Exercise details =>
The data that follows should be copied out exactly.

Data provided =>
=======

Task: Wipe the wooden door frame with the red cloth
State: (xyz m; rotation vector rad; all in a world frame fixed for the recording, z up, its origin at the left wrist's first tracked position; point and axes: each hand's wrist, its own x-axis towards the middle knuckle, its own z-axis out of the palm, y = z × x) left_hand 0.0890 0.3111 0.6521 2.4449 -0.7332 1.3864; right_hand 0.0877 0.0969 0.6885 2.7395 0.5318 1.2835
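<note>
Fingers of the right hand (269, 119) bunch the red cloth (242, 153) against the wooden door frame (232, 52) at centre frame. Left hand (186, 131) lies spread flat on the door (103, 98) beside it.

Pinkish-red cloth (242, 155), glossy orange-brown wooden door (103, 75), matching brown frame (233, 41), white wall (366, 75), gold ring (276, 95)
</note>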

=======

Exercise response =>
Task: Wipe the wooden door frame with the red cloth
State: (xyz m; rotation vector rad; all in a world frame fixed for the recording, z up, its origin at the left wrist's first tracked position; point and axes: each hand's wrist, its own x-axis towards the middle knuckle, its own z-axis out of the palm, y = z × x) left_hand 0.0890 0.3111 0.6521 2.4449 -0.7332 1.3864; right_hand 0.0877 0.0969 0.6885 2.7395 0.5318 1.2835
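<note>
Fingers of the right hand (269, 119) bunch the red cloth (242, 153) against the wooden door frame (232, 52) at centre frame. Left hand (186, 131) lies spread flat on the door (103, 98) beside it.

Pinkish-red cloth (242, 155), glossy orange-brown wooden door (103, 75), matching brown frame (233, 41), white wall (366, 75), gold ring (276, 95)
</note>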

Apart from this answer, nothing more is required.